▶ **Recorded information**:
• • •

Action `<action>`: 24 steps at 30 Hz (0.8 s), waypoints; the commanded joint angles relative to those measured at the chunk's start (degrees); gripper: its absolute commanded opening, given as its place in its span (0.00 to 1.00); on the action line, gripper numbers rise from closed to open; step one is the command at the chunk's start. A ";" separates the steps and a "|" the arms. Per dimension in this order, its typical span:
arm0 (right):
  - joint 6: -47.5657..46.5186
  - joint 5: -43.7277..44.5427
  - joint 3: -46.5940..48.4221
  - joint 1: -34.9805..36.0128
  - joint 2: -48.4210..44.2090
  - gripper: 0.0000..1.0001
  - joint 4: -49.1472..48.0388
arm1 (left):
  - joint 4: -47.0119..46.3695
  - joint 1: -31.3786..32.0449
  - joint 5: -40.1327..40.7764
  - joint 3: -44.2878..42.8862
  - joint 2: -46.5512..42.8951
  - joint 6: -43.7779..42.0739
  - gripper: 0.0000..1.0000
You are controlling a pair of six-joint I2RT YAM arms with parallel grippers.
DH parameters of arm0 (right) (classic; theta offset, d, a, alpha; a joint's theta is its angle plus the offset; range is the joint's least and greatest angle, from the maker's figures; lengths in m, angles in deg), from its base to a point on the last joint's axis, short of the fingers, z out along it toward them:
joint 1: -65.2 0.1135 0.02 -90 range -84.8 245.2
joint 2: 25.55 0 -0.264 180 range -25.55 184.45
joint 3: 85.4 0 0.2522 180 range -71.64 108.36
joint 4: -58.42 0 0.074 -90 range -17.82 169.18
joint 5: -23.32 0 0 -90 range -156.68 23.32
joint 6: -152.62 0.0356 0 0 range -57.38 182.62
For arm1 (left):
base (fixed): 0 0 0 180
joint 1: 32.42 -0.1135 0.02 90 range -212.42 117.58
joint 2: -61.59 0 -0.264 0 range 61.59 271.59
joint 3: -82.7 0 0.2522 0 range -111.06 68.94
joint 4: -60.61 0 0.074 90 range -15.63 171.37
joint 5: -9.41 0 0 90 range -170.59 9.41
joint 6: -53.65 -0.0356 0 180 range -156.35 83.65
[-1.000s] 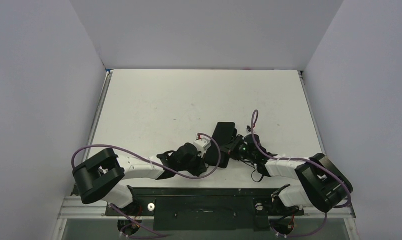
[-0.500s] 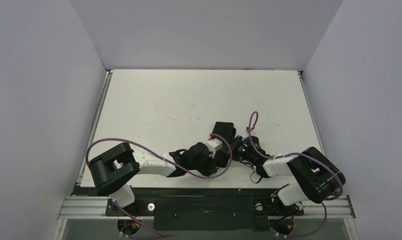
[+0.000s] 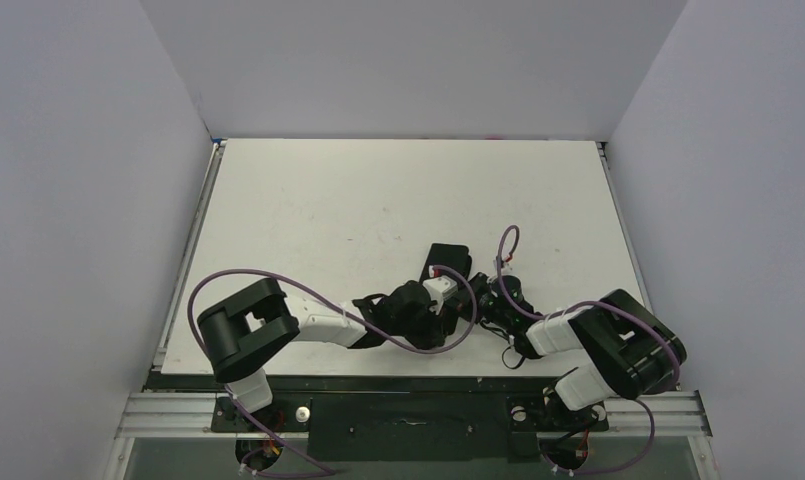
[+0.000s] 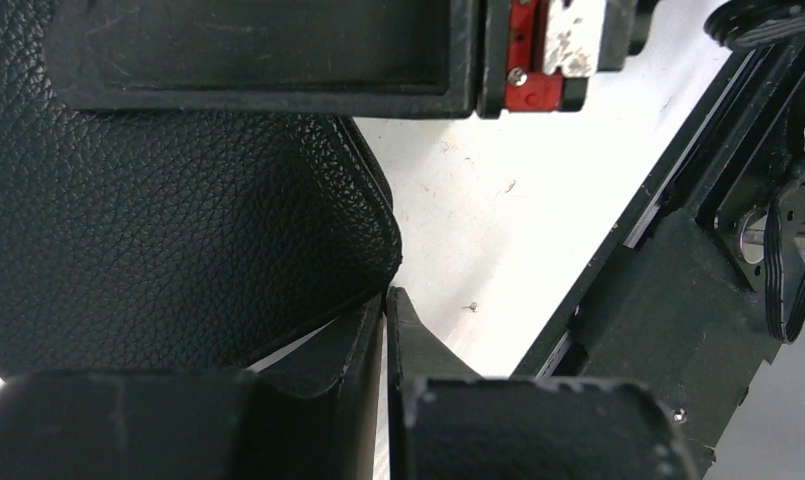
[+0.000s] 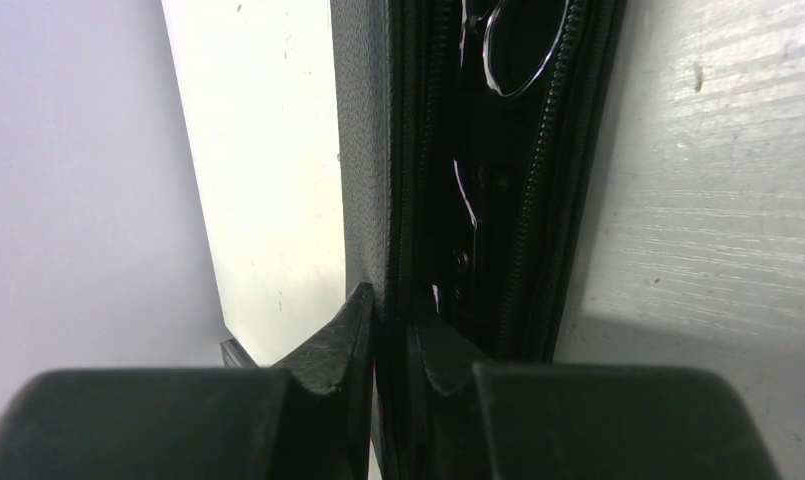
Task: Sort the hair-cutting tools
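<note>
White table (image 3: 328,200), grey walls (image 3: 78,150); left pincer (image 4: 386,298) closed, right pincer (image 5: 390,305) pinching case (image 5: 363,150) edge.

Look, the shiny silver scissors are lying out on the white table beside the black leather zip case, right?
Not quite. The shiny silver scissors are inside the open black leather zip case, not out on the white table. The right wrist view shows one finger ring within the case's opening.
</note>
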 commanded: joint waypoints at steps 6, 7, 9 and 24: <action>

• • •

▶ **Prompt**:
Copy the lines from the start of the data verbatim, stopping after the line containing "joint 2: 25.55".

▶ **Written solution**:
Action `<action>`: 24 steps at 30 Hz (0.8 s), waypoints; the commanded joint angles relative to those measured at the chunk's start (degrees); gripper: its absolute commanded opening, given as its place in its span (0.00 to 1.00); on the action line, gripper numbers rise from closed to open; step one is the command at the chunk's start. A ";" separates the steps and a "|" the arms. Per dimension in this order, its typical span:
arm0 (right):
  - joint 6: -47.5657..46.5186
  - joint 5: -43.7277..44.5427
  - joint 3: -46.5940..48.4221
  - joint 1: -34.9805..36.0128
  - joint 2: -48.4210..44.2090
  - gripper: 0.0000..1.0001
  - joint 4: -49.1472..48.0388
arm1 (left):
  - joint 4: -47.0119..46.3695
  - joint 1: -31.3786..32.0449
  - joint 5: -40.1327..40.7764
  - joint 3: -44.2878..42.8862
  - joint 2: -46.5512..42.8951
  - joint 6: -43.7779..42.0739
  - gripper: 0.0000..1.0000
You are controlling a pair of six-joint I2RT YAM arms with parallel grippers.
DH parameters of arm0 (right) (classic; theta offset, d, a, alpha; a joint's theta is its angle plus the offset; range is the joint's least and greatest angle, from the maker's figures; lengths in m, angles in deg), from its base to a point on the last joint's axis, short of the fingers, z out along it toward them:
joint 1: -65.2 0.1135 0.02 -90 range -84.8 245.2
joint 2: 25.55 0 -0.264 180 range -25.55 184.45

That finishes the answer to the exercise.